IN THE MATTER OF JOHN ARTHUR JOHNSON

S.J.C. Order of Term Suspension entered by Justice Cordy on May 19, 20041
Judgment modified on appeal, 444 Mass. 1002 (2005)

MEMORANDUM OF DECISION

A Hearing Panel of the Board of Bar Overseers (Panel) has recommended that respondent John Arthur Johnson be suspended indefinitely from the practice of law for the misuse of client funds. I have reviewed the entire record before the Panel, and I have heard argument from counsel and a statement by Johnson. The Panel's recommendation, while understandable and not unreasonable, does not address facts that in the totality of the circumstances constitute compelling evidence of special mitigation. As a result, the Panel's recommended punishment is markedly different from the thirty month indefinite suspension ordered in comparable circumstances in Matter of Guidry, 15 Mass. Att'y Disc. R. 255 (1999). I therefore conclude that the appropriate sanction for Mr. Johnson is a suspension for a term of thirty months, and an order imposing that suspension shall issue consistent with this memorandum.

1. Background. From his admission to the Massachusetts Bar in 1961 until the late 1990s, Mr. Johnson had an honorable and unblemished career in the practice of law. During that period he argued approximately one thousand cases before the Massachusetts district and superior courts, federal district court, the Massachusetts Appeals Court, and the Supreme Judicial Court. Until this petition, Mr. Johnson had never been the subject of any bar discipline action in the course of his career.

The circumstances giving rise to Mr. Johnson's misconduct began in 1992, when he stopped receiving business from both a major client and certain referring attorneys. The resulting decrease in business forced him to leave his law partnership in 1995, and, since then, he has bounced from practice to practice, working independently, primarily on cases referred to him by friends. In 1995, because of the significant diminution in his income, Mr. Johnson was unable to pay the mortgage on a townhouse that he owned in Loon, and he lost that property to foreclosure. Shortly thereafter, in 1996, Mr. Johnson filed for bankruptcy because he was unable to meet back tax obligations to the Internal Revenue Service. All the while, Mr. Johnson kept his deteriorating financial situation a secret, offering a variety of excuses to family and friends for his apparent unwillingness to make discretionary expenditures.

In November 1998, Mr. Johnson was at a low point, both financially and psychologically. He was drinking heavily, he had no credit or liquid assets and insufficient income to meet his expenses, and he was suffering from mild depression. His thought processes during this period are perhaps best illustrated by his reaction to news of his brother's impending death. Mr. Johnson's brother suffered internal injuries after a fall during a hunting trip in Maine. Mr. Johnson's sister informed him that his brother was dying in a Maine hospital, but Mr. Johnson knew that he could not afford to drive to Maine or to stay in a motel. Although his sister would have paid if he had asked, Mr. Johnson, in his words, "was prideful enough" that he would not allow his sister to know how bad his financial situation was. Instead, he lied to her, telling her that he was in a trial and could not leave. His brother died before Mr. Johnson could put together enough money to visit him.

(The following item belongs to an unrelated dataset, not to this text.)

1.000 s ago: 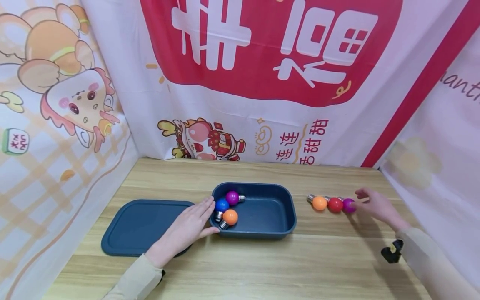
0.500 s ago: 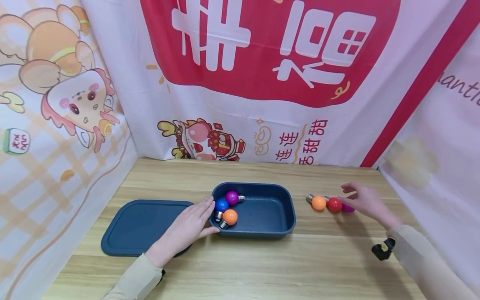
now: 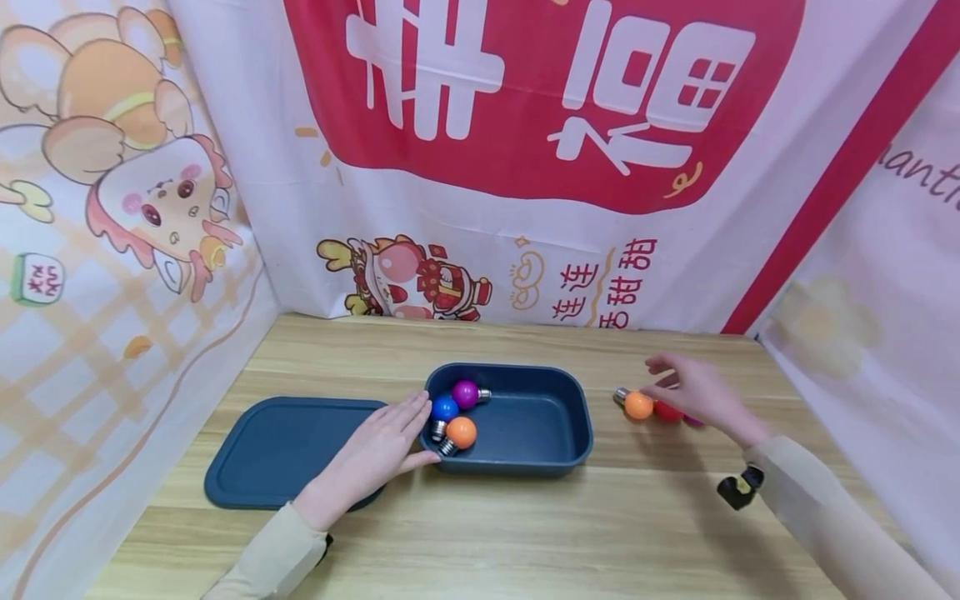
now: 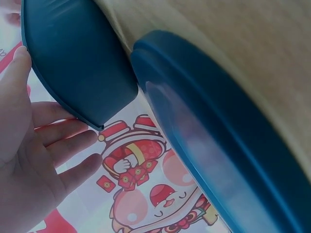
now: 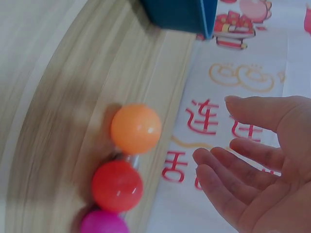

It was in this context that Mr. Johnson appropriated client funds for his own use, plainly in violation of Massachusetts Rules of Profession Conduct 1.15 and 8.4. Specifically, Mr. Johnson used client funds for his own purposes on two occasions. First, in late 1997, Mr. Johnson entered into an oral contingent-fee agreement with John Corcoran2, for representation in a personal injury case. When Mr. Johnson received a settlement check in that matter, he deposited it into his business checking account, rather than his IOLTA account. From September through November, 1998, Mr. Johnson issued checks to medical providers on Mr. Corcoran's behalf, totaling $3,758.90, but he did not refund the $4,241.10 balance to Mr. Corcoran. Mr. Johnson wrote a series of checks from his business account to cover mortgage payments and other personal expenses and debts. In early 1999, after Mr. Corcoran had filed a complaint with the Office of Bar Council, Mr. Johnson made restitution.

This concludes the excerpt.